● **What to work on**: Every entry below is to be copied word for word, with its pictures removed.

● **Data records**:
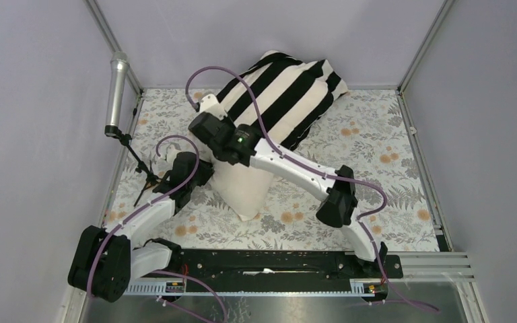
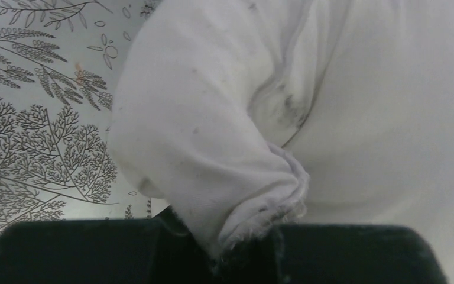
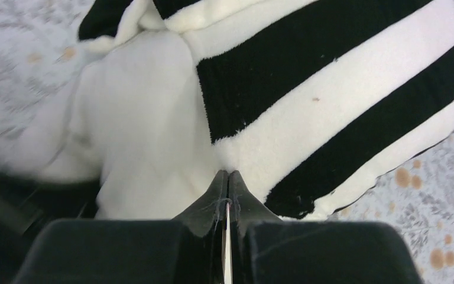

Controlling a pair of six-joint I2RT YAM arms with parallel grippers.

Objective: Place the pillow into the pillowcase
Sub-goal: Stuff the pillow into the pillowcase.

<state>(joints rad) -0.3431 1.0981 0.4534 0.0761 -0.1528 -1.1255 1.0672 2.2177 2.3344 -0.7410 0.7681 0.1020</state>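
Clamping the pillow (image 2: 213, 136) by its corner sits left pincer (image 2: 239, 239), right pincer (image 3: 227, 177) closed against pillowcase (image 3: 331, 106).

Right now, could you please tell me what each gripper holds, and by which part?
The left gripper pinches the pillow by a corner. The right gripper is shut at the pillowcase edge; whether it caught cloth cannot be told.

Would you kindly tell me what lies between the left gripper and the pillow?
Nothing lies between them: the left wrist view shows the left gripper pinching a corner of the pillow directly.
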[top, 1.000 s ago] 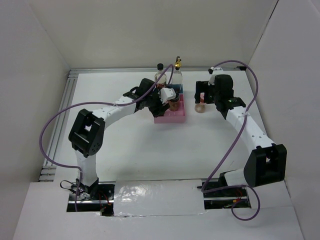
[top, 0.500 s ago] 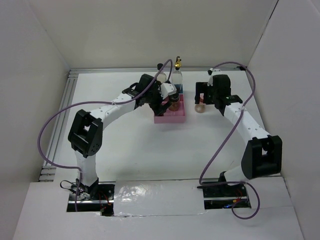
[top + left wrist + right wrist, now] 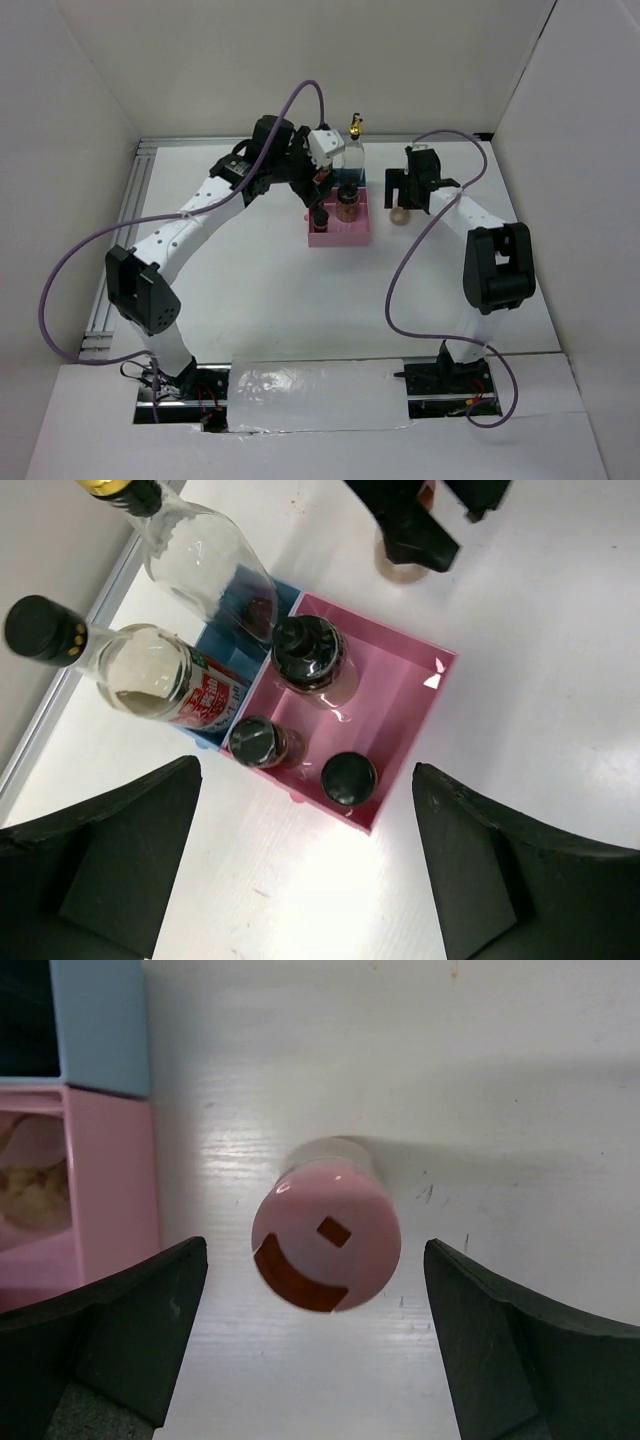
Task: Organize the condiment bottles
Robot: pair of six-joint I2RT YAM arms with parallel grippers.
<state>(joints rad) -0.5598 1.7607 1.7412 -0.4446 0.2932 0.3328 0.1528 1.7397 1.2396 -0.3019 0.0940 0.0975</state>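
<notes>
A pink tray [image 3: 400, 695] holds three short black-capped jars [image 3: 310, 655], [image 3: 255, 742], [image 3: 349, 777]. The blue tray [image 3: 222, 640] behind it holds the red-labelled black-capped bottle [image 3: 160, 675] and the gold-spouted clear bottle [image 3: 205, 565]. My left gripper [image 3: 307, 772] is open and empty, high above the trays [image 3: 345, 240]. The pale-lidded jar [image 3: 326, 1237] stands upright on the table right of the pink tray [image 3: 398, 213]. My right gripper [image 3: 315, 1248] is open, above this jar, one finger on each side and apart from it.
White walls close in the table on the left, back and right. A metal rail [image 3: 130, 210] runs along the left edge. The left arm's purple cable [image 3: 300, 95] arcs over the trays. Both arms reach to the far middle of the table.
My left gripper has opened, let go of the amber black-capped jar in the pink tray and risen back-left. My right arm's elbow has swung in; its gripper stays over the pale-lidded jar.
</notes>
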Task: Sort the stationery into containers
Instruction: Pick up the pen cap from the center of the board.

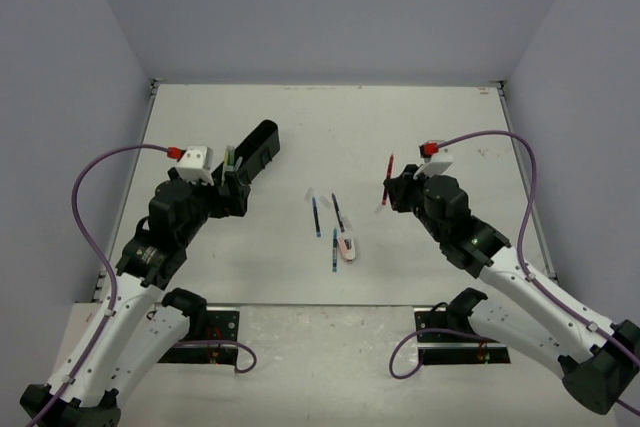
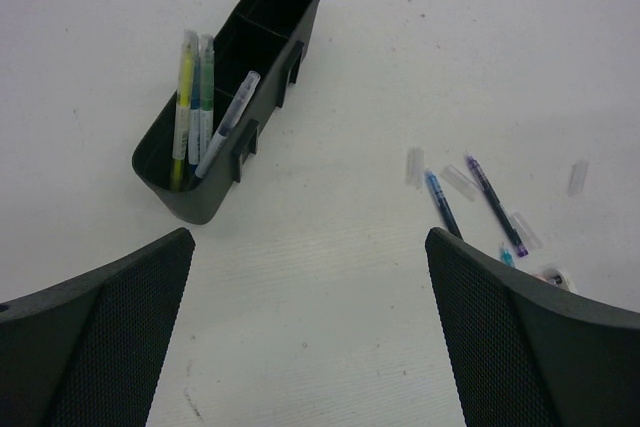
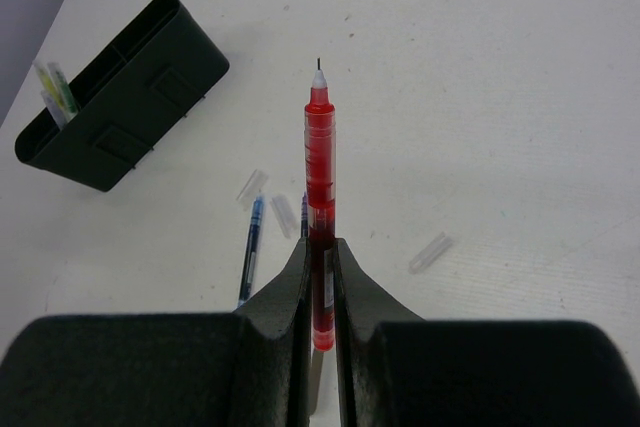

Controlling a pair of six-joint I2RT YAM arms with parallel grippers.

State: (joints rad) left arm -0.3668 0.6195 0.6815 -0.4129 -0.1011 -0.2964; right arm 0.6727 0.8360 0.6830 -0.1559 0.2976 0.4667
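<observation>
The right claw is pinching a red pen by its lower barrel, the fine tip pointing away from it, seemingly clear of the desk. The left claw is hanging spread wide near the black organiser tray, gripping nothing. I'd say the pen wants carrying over a compartment, tipping nose-down, and letting go only once its end is inside the walls; that smooth translucent barrel could roll. The tray is long, narrow and matte with rounded corners. A yellow marker and a grey pen are leaning in its end nearest the left claw. A blue pen, a purple pen and clear caps are lying loose.
</observation>
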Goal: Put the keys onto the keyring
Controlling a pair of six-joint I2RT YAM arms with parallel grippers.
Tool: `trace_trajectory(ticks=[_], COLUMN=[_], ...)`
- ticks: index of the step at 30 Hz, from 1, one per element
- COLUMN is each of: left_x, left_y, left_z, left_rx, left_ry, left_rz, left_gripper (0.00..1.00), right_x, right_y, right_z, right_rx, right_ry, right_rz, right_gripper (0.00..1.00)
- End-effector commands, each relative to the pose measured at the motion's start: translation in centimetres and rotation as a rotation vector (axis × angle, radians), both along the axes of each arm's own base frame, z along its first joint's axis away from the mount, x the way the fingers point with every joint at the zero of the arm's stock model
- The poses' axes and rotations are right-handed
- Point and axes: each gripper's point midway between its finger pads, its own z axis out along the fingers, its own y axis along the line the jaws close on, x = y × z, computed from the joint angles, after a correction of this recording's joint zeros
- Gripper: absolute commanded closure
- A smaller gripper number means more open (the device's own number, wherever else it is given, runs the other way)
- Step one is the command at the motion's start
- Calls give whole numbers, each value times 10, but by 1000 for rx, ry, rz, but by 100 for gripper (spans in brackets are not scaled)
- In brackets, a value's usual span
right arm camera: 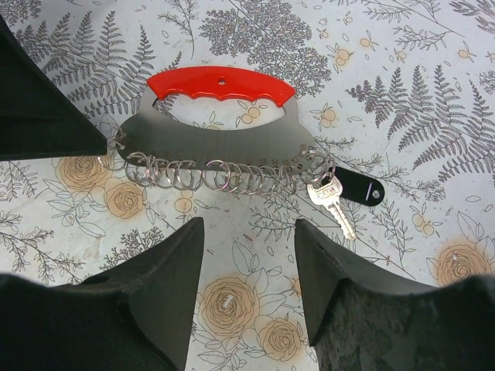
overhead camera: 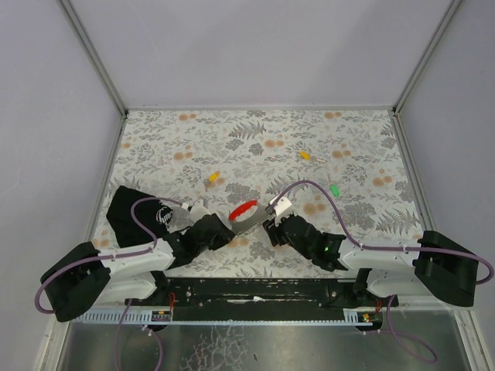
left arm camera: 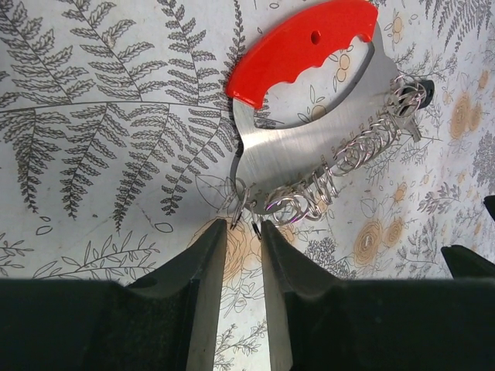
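The keyring (overhead camera: 246, 217) lies on the floral cloth between my two grippers: a red grip (left arm camera: 305, 46) on a flat grey plate (left arm camera: 309, 147) whose edge carries a row of wire rings (right arm camera: 209, 176). A black-headed key (right arm camera: 357, 188) hangs on the last ring. My left gripper (left arm camera: 242, 232) stands with a narrow gap between its fingers, tips right at the end ring's wire ends, with nothing clamped. My right gripper (right arm camera: 249, 232) is open wide, just short of the ring row. A yellow key (overhead camera: 214, 177), an orange key (overhead camera: 305, 154) and a green key (overhead camera: 335, 188) lie loose farther back.
A black pouch (overhead camera: 128, 209) lies at the left by the left arm. White walls with metal rails (overhead camera: 93, 58) close in the cloth on three sides. The black base bar (overhead camera: 255, 290) runs along the near edge.
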Motion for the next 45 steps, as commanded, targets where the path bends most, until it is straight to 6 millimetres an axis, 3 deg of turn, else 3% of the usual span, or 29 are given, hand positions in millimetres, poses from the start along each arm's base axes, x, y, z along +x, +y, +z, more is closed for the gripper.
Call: trace_trajectory(ticks=[1, 14, 23, 35, 45], left_x=[15, 24, 19, 14, 17], left_y=[-15, -10, 16, 11, 8], left_z=[19, 30, 27, 5, 11], left_rx=[-63, -8, 38, 41, 17], left_ry=[-59, -125, -149, -102, -111], left_rz=[24, 10, 60, 41, 55], left_gripper=[77, 79, 78, 83, 81], right_x=[9, 8, 7, 6, 5], right_y=[0, 2, 3, 7, 9], right_z=[18, 14, 13, 8, 7], right_rx=[55, 42, 36, 23, 16], right_ry=[-49, -38, -39, -26, -20], right_rz=[-36, -21, -10, 9, 18], right_gripper=[43, 43, 43, 43, 43])
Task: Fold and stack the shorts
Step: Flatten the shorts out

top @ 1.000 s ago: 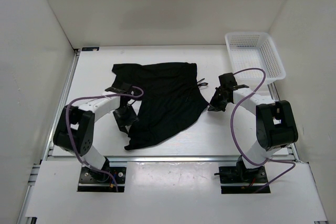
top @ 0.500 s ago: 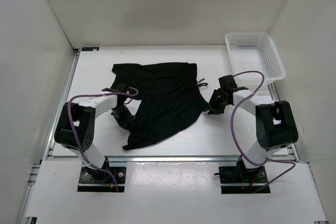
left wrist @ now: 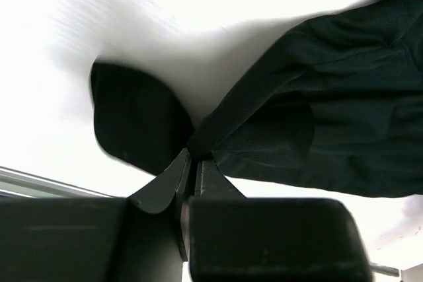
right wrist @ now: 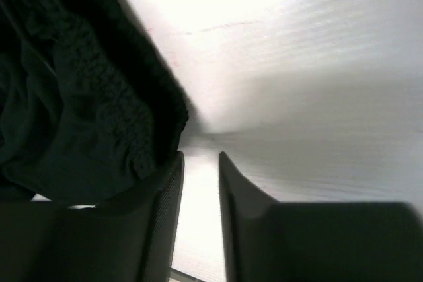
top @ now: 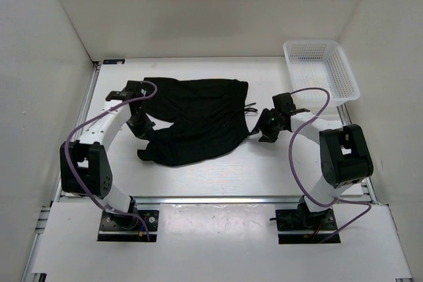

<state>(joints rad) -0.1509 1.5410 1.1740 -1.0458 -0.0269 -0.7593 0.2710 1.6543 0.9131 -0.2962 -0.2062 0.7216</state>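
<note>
From above, the black shorts [top: 201,120] lie bunched up in the middle of the white table [top: 218,176]. My left gripper [top: 141,125] is at their left side. My right gripper [top: 263,132] is just beside their right edge, near the thin black drawstring [top: 251,106]. A white mesh basket [top: 322,70] sits in the far right corner, well apart from the shorts.

Now my left wrist camera. My left gripper [left wrist: 192,158] is squeezed tight on a fold of the shorts [left wrist: 330,97]. The cloth is pinched right at my fingertips. From there it spreads out to the right over the table [left wrist: 198,4]. There is a dark, blurry patch on the left. I cannot tell if it is cloth or a shadow.

Now my right wrist camera. My right gripper [right wrist: 200,163] has its two fingers a little way apart. Only the table [right wrist: 297,64] shows between them, so this one is holding nothing. The shorts [right wrist: 73,110] lie in a crinkly heap on the left. Their edge comes right up to the outside of my left finger.
</note>
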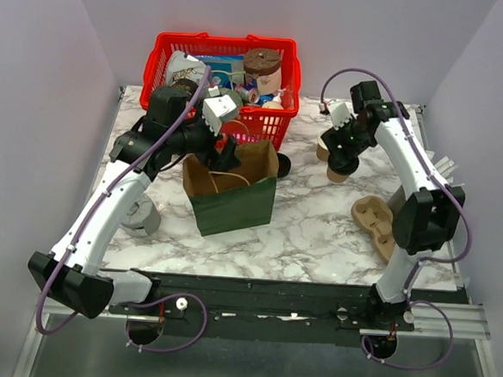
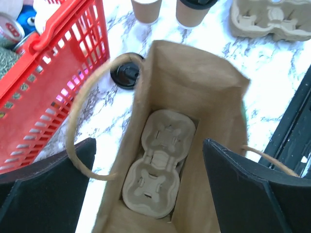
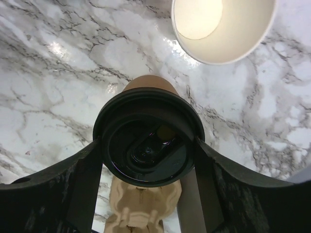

● **Solution**:
Controlling a pair of six-joint I2RT YAM arms with parallel grippers.

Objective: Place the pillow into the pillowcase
Sub-goal: Stuff the pillow into the pillowcase.

<state>(joints rad) -0.3431 1.0981 0.4534 0.0761 -0.1528 -1.1255 1.0672 2.2177 2.3344 -0.7410 0.7681 0.1020</state>
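Clamping the pillow (image 2: 213, 136) by its corner sits left pincer (image 2: 239, 239), right pincer (image 3: 227, 177) closed against pillowcase (image 3: 331, 106).

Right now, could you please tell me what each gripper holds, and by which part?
The left gripper pinches the pillow by a corner. The right gripper is shut at the pillowcase edge; whether it caught cloth cannot be told.

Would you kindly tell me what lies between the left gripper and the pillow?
Nothing lies between them: the left wrist view shows the left gripper pinching a corner of the pillow directly.
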[top, 1.000 s ago] 
[top, 0.500 s ago] 
[top + left wrist + right wrist, now] 
Task: Organize the condiment bottles
Robot: pair of six-joint I2RT YAM arms with parallel grippers.
<state>(joints rad) -0.5598 1.7607 1.7412 -0.4446 0.2932 0.3328 0.1528 1.7397 1.2396 -0.3019 0.0940 0.0975</state>
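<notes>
A pink tray [image 3: 400, 695] holds three short black-capped jars [image 3: 310, 655], [image 3: 255, 742], [image 3: 349, 777]. The blue tray [image 3: 222, 640] behind it holds the red-labelled black-capped bottle [image 3: 160, 675] and the gold-spouted clear bottle [image 3: 205, 565]. My left gripper [image 3: 307, 772] is open and empty, high above the trays [image 3: 345, 240]. The pale-lidded jar [image 3: 326, 1237] stands upright on the table right of the pink tray [image 3: 398, 213]. My right gripper [image 3: 315, 1248] is open, above this jar, one finger on each side and apart from it.
White walls close in the table on the left, back and right. A metal rail [image 3: 130, 210] runs along the left edge. The left arm's purple cable [image 3: 300, 95] arcs over the trays. Both arms reach to the far middle of the table.
My left gripper has opened, let go of the amber black-capped jar in the pink tray and risen back-left. My right arm's elbow has swung in; its gripper stays over the pale-lidded jar.
</notes>
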Task: Sort the stationery into containers
Instruction: Pick up the pen cap from the center of the board.


Controlling a pair of six-joint I2RT YAM arms with parallel grippers.

State: (joints rad) left arm -0.3668 0.6195 0.6815 -0.4129 -0.1011 -0.2964; right arm 0.6727 0.8360 0.6830 -0.1559 0.2976 0.4667
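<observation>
The right claw is pinching a red pen by its lower barrel, the fine tip pointing away from it, seemingly clear of the desk. The left claw is hanging spread wide near the black organiser tray, gripping nothing. I'd say the pen wants carrying over a compartment, tipping nose-down, and letting go only once its end is inside the walls; that smooth translucent barrel could roll. The tray is long, narrow and matte with rounded corners. A yellow marker and a grey pen are leaning in its end nearest the left claw. A blue pen, a purple pen and clear caps are lying loose.
</observation>
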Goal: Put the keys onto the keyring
Controlling a pair of six-joint I2RT YAM arms with parallel grippers.
Tool: `trace_trajectory(ticks=[_], COLUMN=[_], ...)`
- ticks: index of the step at 30 Hz, from 1, one per element
- COLUMN is each of: left_x, left_y, left_z, left_rx, left_ry, left_rz, left_gripper (0.00..1.00), right_x, right_y, right_z, right_rx, right_ry, right_rz, right_gripper (0.00..1.00)
- End-effector commands, each relative to the pose measured at the motion's start: translation in centimetres and rotation as a rotation vector (axis × angle, radians), both along the axes of each arm's own base frame, z along its first joint's axis away from the mount, x the way the fingers point with every joint at the zero of the arm's stock model
- The poses' axes and rotations are right-handed
- Point and axes: each gripper's point midway between its finger pads, its own z axis out along the fingers, its own y axis along the line the jaws close on, x = y × z, computed from the joint angles, after a correction of this recording's joint zeros
- Gripper: absolute commanded closure
- A smaller gripper number means more open (the device's own number, wherever else it is given, runs the other way)
- Step one is the command at the motion's start
- Calls give whole numbers, each value times 10, but by 1000 for rx, ry, rz, but by 100 for gripper (spans in brackets are not scaled)
- In brackets, a value's usual span
right arm camera: 
overhead camera: 
left arm camera: 
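The keyring (overhead camera: 246, 217) lies on the floral cloth between my two grippers: a red grip (left arm camera: 305, 46) on a flat grey plate (left arm camera: 309, 147) whose edge carries a row of wire rings (right arm camera: 209, 176). A black-headed key (right arm camera: 357, 188) hangs on the last ring. My left gripper (left arm camera: 242, 232) stands with a narrow gap between its fingers, tips right at the end ring's wire ends, with nothing clamped. My right gripper (right arm camera: 249, 232) is open wide, just short of the ring row. A yellow key (overhead camera: 214, 177), an orange key (overhead camera: 305, 154) and a green key (overhead camera: 335, 188) lie loose farther back.
A black pouch (overhead camera: 128, 209) lies at the left by the left arm. White walls with metal rails (overhead camera: 93, 58) close in the cloth on three sides. The black base bar (overhead camera: 255, 290) runs along the near edge.
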Motion for the next 45 steps, as commanded, targets where the path bends most, until it is straight to 6 millimetres an axis, 3 deg of turn, else 3% of the usual span, or 29 are given, hand positions in millimetres, poses from the start along each arm's base axes, x, y, z along +x, +y, +z, more is closed for the gripper.
Call: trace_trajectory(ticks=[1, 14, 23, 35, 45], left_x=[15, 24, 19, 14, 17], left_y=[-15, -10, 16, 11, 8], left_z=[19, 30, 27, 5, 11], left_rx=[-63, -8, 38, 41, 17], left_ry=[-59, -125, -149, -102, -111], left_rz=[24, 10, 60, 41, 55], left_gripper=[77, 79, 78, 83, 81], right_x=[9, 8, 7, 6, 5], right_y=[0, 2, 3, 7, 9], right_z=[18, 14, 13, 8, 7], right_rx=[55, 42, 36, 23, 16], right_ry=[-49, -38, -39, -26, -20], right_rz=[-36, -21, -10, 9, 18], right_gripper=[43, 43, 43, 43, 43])
Task: Fold and stack the shorts
Step: Flatten the shorts out

top @ 1.000 s ago: 
top @ 0.500 s ago: 
left wrist @ now: 
right wrist @ now: 
top @ now: 

<state>(joints rad) -0.1509 1.5410 1.1740 -1.0458 -0.0269 -0.7593 0.2710 1.6543 0.9131 -0.2962 -0.2062 0.7216</state>
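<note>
From above, the black shorts [top: 201,120] lie bunched up in the middle of the white table [top: 218,176]. My left gripper [top: 141,125] is at their left side. My right gripper [top: 263,132] is just beside their right edge, near the thin black drawstring [top: 251,106]. A white mesh basket [top: 322,70] sits in the far right corner, well apart from the shorts.

Now my left wrist camera. My left gripper [left wrist: 192,158] is squeezed tight on a fold of the shorts [left wrist: 330,97]. The cloth is pinched right at my fingertips. From there it spreads out to the right over the table [left wrist: 198,4]. There is a dark, blurry patch on the left. I cannot tell if it is cloth or a shadow.

Now my right wrist camera. My right gripper [right wrist: 200,163] has its two fingers a little way apart. Only the table [right wrist: 297,64] shows between them, so this one is holding nothing. The shorts [right wrist: 73,110] lie in a crinkly heap on the left. Their edge comes right up to the outside of my left finger.
</note>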

Thus the exercise is complete.